◆ EXERCISE GOAL ◆
Give back exactly the lines of the data below, starting with the line that has "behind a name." and going on through the line that has "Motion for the".

◆ DATA SEGMENT ◆
<<<<

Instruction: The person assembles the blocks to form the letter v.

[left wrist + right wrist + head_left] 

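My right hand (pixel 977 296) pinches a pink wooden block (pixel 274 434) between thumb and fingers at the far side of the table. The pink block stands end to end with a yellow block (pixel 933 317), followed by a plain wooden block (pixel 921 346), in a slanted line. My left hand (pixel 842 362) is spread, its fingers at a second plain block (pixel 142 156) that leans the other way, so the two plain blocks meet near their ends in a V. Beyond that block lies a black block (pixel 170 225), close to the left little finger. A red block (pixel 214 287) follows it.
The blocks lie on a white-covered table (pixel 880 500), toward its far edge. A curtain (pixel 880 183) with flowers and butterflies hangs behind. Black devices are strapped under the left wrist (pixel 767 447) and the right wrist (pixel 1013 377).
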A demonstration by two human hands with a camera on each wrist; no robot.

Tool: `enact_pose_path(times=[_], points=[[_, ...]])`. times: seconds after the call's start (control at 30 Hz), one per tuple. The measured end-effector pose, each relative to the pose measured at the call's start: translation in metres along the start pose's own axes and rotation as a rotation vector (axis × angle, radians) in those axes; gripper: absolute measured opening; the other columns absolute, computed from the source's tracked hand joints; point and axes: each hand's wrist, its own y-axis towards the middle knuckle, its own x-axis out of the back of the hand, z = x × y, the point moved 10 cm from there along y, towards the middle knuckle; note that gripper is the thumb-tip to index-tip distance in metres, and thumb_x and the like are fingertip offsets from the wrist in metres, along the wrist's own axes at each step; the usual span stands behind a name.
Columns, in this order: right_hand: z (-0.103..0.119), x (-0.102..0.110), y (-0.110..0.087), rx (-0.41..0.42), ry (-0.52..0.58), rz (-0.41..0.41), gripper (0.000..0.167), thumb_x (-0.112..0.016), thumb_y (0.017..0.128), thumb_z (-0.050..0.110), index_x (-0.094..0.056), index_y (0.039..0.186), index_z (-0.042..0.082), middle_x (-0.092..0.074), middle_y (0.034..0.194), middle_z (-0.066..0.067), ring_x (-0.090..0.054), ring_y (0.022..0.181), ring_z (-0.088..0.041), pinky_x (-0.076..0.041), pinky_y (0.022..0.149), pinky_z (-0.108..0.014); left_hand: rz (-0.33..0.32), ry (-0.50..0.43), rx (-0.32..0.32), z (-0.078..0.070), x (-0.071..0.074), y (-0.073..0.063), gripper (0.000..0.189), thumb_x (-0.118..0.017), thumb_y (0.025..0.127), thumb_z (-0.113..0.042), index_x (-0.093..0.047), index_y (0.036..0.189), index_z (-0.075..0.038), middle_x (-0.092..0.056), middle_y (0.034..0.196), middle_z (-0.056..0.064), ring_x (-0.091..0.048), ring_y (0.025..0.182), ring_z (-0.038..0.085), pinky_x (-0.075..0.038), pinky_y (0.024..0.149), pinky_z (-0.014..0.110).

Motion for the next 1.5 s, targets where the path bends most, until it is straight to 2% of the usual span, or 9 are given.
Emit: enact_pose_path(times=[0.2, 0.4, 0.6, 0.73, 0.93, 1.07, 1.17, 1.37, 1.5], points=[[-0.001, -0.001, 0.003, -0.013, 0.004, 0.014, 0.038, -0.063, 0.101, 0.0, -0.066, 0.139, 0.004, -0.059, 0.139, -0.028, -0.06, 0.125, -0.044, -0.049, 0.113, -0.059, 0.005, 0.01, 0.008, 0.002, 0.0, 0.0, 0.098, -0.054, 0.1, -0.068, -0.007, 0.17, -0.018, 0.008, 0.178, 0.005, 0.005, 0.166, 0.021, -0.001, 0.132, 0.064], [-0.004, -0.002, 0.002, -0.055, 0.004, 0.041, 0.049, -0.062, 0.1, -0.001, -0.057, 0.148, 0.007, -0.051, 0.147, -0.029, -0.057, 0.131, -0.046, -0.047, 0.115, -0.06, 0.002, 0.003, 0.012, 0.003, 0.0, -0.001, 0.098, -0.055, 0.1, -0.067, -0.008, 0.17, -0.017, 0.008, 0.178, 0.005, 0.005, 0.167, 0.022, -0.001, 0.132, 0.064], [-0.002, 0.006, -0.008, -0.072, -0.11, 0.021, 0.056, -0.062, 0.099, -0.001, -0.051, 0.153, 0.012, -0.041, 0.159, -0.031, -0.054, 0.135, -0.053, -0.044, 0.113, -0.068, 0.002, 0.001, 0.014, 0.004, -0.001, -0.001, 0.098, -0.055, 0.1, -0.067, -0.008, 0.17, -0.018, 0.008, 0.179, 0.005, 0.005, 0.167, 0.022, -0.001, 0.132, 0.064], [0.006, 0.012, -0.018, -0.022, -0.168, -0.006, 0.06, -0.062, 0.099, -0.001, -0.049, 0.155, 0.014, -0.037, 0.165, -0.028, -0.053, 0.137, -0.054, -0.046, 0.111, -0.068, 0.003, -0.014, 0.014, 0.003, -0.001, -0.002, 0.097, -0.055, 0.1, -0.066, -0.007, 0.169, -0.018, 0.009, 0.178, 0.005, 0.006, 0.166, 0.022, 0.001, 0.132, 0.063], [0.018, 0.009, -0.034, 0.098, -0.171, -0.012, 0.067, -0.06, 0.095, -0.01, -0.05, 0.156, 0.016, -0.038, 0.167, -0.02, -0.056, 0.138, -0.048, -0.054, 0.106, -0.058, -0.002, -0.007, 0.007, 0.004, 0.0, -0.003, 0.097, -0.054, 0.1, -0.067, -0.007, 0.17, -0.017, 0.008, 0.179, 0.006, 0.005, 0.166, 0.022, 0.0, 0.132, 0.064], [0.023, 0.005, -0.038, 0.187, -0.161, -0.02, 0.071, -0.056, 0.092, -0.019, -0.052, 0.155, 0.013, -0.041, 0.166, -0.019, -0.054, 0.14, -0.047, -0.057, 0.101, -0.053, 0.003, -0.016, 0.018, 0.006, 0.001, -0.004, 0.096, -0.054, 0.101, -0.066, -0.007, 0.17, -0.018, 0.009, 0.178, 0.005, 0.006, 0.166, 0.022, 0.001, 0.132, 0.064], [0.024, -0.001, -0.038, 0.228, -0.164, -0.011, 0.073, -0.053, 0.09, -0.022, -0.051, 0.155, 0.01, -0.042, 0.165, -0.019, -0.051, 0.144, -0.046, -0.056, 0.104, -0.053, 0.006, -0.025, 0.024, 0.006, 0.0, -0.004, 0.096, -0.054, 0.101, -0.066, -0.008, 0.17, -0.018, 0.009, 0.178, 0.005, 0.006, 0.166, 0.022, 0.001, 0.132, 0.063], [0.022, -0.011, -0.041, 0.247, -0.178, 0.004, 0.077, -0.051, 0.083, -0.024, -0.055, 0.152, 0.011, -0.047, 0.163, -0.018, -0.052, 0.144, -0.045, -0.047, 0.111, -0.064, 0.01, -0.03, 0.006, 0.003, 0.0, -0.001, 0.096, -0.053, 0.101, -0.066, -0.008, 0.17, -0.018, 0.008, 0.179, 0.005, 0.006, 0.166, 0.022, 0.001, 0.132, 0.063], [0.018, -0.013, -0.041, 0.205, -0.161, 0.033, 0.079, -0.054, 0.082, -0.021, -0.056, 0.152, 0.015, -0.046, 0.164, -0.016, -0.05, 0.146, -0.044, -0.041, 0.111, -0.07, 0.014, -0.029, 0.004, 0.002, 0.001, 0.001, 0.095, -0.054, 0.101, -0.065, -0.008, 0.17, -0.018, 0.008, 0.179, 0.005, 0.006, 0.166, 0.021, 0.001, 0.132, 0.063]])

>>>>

◆ THE ANSWER ◆
Tool: `enact_pose_path(times=[_], points=[[_, ...]])`. times: seconds after the call's start (control at 30 Hz), one per tuple. The measured end-effector pose, each relative to the pose measured at the call's start: translation in metres along the start pose's own axes and rotation as a rotation vector (axis × angle, radians) in those axes; gripper: absolute measured opening; the other columns absolute, computed from the source's tracked hand joints; point and axes: each hand's wrist, its own y-axis towards the middle knuckle, its own x-axis out of the back of the hand, z = x × y, the point moved 10 cm from there along y, towards the middle knuckle; note that gripper is the thumb-tip to index-tip distance in metres, and thumb_x and the like are fingertip offsets from the wrist in metres, along the wrist's own axes at each step; the usual span stands behind a name.
Columns, in this order: right_hand: z (-0.103..0.119), x (-0.102..0.110), y (-0.110..0.087), rx (-0.41..0.42), ry (-0.52..0.58), rz (-0.41..0.41), gripper (0.000..0.167), thumb_x (-0.112..0.016), thumb_y (0.017..0.128), thumb_z (-0.050..0.110), index_x (-0.094..0.056), index_y (0.039..0.186), index_z (-0.042..0.082), middle_x (-0.092..0.074), middle_y (0.034..0.194), middle_z (-0.066..0.067), ring_x (-0.090..0.054), ring_y (0.022..0.181), ring_z (-0.088..0.041), pinky_x (-0.076..0.041), pinky_y (0.022..0.149), pinky_z (-0.108..0.014); left_hand: rz (-0.33..0.32), ry (-0.50..0.43), rx (-0.32..0.32), z (-0.078..0.070), x (-0.071..0.074), y (-0.073..0.063), gripper (0.000..0.189), thumb_x (-0.118..0.017), thumb_y (0.025..0.127), thumb_z (-0.113..0.042), index_x (-0.093..0.047), index_y (0.036..0.189), index_z (-0.075..0.038), middle_x (-0.092..0.056), middle_y (0.034..0.196), middle_z (-0.056..0.064), ring_x (-0.091..0.048), ring_y (0.025..0.182), ring_z (-0.038..0.085), pinky_x (-0.075..0.038), pinky_y (0.024..0.149), pinky_z (-0.014..0.110).

Motion for the next 1.5 s, targets where the path bends most, until it is straight to 2% of the usual span, or 9 are given.

No more is needed for this exercise.